Private Universities

A personal view from Minta Ampun.

When I was first offered a lecturing post at a university here in Jakarta, I was excited. I remembered my own university experiences as an undergraduate and later as a grad student, and eventually as a teacher. I remembered those times because, while they were tough and I’m not sure I’d want to go through them again, they were times that I wouldn’t trade for anything. I also remembered the deep satisfaction I got as a teacher from passing on the torch to another generation.
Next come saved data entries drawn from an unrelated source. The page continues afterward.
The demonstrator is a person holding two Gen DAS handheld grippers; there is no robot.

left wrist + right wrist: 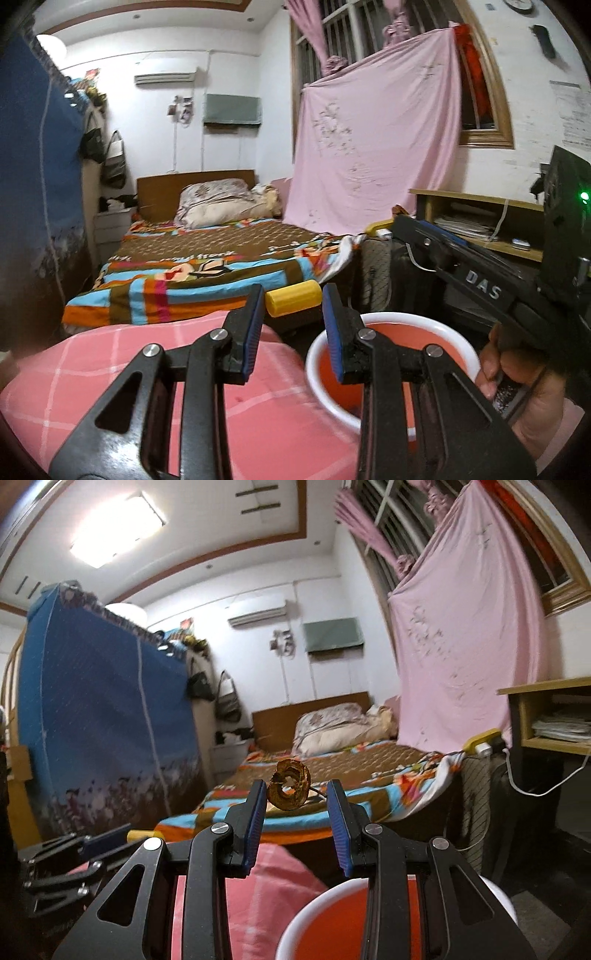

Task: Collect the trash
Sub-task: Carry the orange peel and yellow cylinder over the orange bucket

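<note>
In the right wrist view a brown dried ring-shaped scrap (289,784) sits between the tips of my right gripper (295,794), against the left finger; the jaws stand wide apart around it. A white-rimmed red bin (332,923) is right below. In the left wrist view my left gripper (293,299) is open, with a yellow cylinder (294,297) in the gap between its fingertips, clear of both pads. The same bin (388,354) lies to its lower right. The right gripper's body (480,280) crosses at right, its fingertips unseen there.
A pink checked cloth (110,387) covers the surface under both grippers. A bed with a striped blanket (207,266) lies ahead. A wooden desk with papers (476,221) stands at the right. A blue wardrobe (103,720) stands at the left.
</note>
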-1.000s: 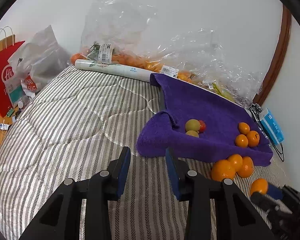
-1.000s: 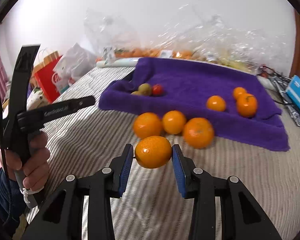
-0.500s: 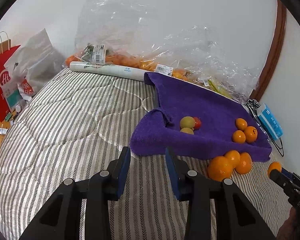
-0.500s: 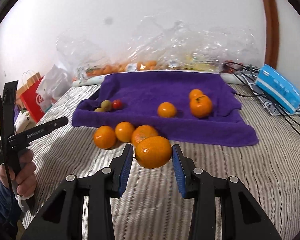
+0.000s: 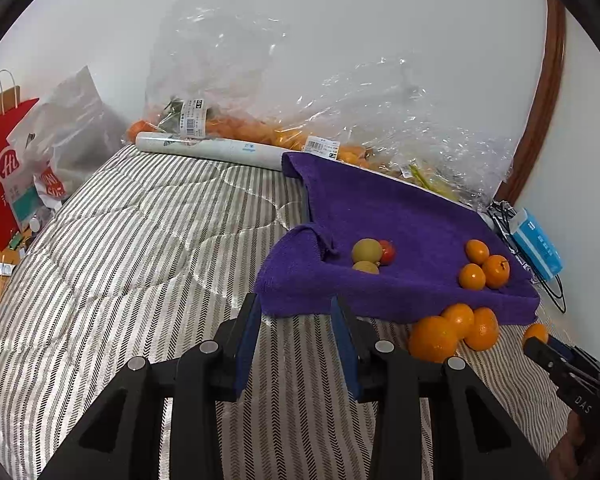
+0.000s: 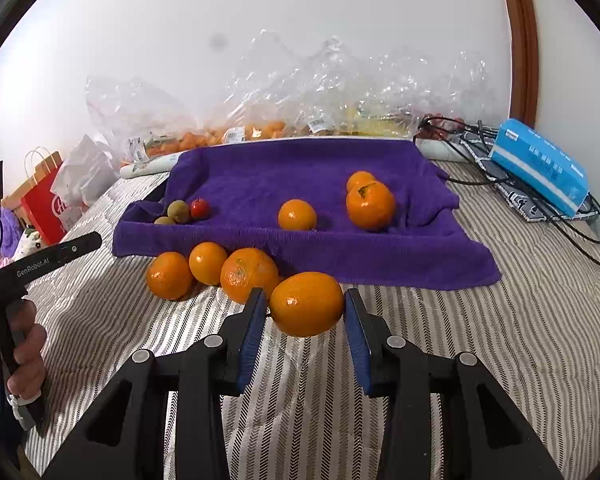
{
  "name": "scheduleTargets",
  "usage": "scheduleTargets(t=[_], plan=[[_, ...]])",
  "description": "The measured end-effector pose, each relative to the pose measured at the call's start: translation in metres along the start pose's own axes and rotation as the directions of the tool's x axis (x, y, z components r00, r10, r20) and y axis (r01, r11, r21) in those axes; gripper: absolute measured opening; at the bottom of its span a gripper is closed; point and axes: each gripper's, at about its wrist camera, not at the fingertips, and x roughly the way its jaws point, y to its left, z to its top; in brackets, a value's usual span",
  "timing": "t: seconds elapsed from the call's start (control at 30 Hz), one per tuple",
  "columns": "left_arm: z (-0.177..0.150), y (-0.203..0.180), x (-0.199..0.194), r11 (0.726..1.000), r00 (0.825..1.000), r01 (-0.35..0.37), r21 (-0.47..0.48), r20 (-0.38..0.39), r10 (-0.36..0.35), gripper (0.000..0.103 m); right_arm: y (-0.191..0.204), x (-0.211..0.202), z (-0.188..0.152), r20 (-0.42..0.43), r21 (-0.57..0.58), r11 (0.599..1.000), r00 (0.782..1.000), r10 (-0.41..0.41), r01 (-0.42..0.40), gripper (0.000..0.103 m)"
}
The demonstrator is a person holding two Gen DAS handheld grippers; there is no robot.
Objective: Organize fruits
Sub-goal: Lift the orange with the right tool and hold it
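A purple towel lies on the striped bed, holding three oranges, two green fruits and a small red one. Three more oranges rest on the bedcover against the towel's near edge. My right gripper is shut on a large orange, held just above the bed in front of that edge. In the left wrist view the same orange shows at the far right. My left gripper is open with nothing between its fingers, pointing at the towel's folded left corner.
Clear plastic bags with more fruit and a white roll line the wall behind the towel. A blue box and black cables lie at the right. A red paper bag stands left of the bed.
My right gripper carried the orange to the right, from beside the three loose oranges to in front of the towel's middle. The left gripper stayed put.
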Motion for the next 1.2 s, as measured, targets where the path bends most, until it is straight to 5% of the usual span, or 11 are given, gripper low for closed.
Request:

As undergraduates, we were sometimes overwhelmed with work; we were given reading lists at the beginning of the semester that included some of the greatest works ever written and we were expected to be familiar with them before classes started. Lectures were given with the presupposition that we had read the material and were in a position to incorporate that knowledge into the additional information and new perspectives offered in class. Sometimes the reading material for a given course comprised more than we had read the entire time we were in high school.
We attended lectures knowing that what was ahead of us would be challenging, would require attention, focus, and hard work if it was to have any value. While there was always a minority of slackers who attended just to kill time and avoid the real world, they were soon eliminated by attrition or by flunking or dropping out. Most of us screwed up from time to time, stumbled occasionally, but continued to work away and do what was necessary to succeed. We were, for the first time in our lives, responsible for our own education.
Our lecturers were not there to nag us about attendance, arriving on time, turning in assignments or to remind us daily that intellectual integrity was a non-negotiable requirement. They were there to facilitate our learning. They were an available resource to enhance our understanding of the readings and to guide us in our studies. If we didn’t want to work, it was assumed that we’d just leave and not interfere with those who intended to get something out of their university experience. While we all wanted that degree, we also wanted to learn.
In universities I have attended both as a student and as a teacher, the atmosphere was a rich blend of boisterousness, passion and intellectual fascination.
Students, being in their immediate post-adolescent years, are expected to be impetuous, enthusiastic, occasionally over-the-top; university is a great forum for learning to channel that energy into acceptable behavior. In fact, university is a forum for the development and expression of passion. When I was a student we were passionate about concepts like human rights, politics, justice, law and freedom. Later on, my own students were passionate about the same or similar concepts, but with several additional years of history to bring to the discussions.
Students spend hours in deep discussions of those concepts, exploring them with their developing intellectual muscles, testing their newly acquired skills at thinking, reasoning, advocating and arguing. Entire nights were and continue to be spent in residence rooms, teachers’ homes, and campus pubs all over the world, arguing over abstractions and real-life issues with sincerity and increasing intellectual rigour.The university years are when students challenge their own presuppositions and test the precepts by which they have always lived.
Undergraduates are physically adults when they enroll; they become emotional adults through their fledgling attempts at intellectual discourse and independent thought. The all-night discussions of newly discovered knowledge, the passionate devotion to a cause, the fervent examination of principles… all are exhilarating parts of the process of maturation. These undergraduate traditions may seem a little precious in their earnest naiveté, but they are rites of passage and they are supported and encouraged by all enlightened faculty.
Unfortunately, higher education here in Indonesia is not held in the same regard as it is elsewhere. In the years I have been on the faculties of a number of private Indonesian tertiary educational institutions and of the hundreds of students I have taught, I can count on the fingers of one hand the students who demonstrated any inclination to go beyond the basic requirements; I can’t think of any who pursued any genuine intellectual inquiry into their own preconceptions.
Because the effort bar is so low, even the basic requirements are ludicrously minimal. A typical course in an Indonesian syllabus, even in the most respected private university, has a single textbook, with recommended outside reading. I have checked with the school libraries many times, and never, not once, has one of the recommended texts been taken out by a student. Even the required texts seem to be an onerous burden for the students. When we discuss our understanding of the material, “Which chapters do we have to read?” and “Will it be on the exam?” are the usual questions.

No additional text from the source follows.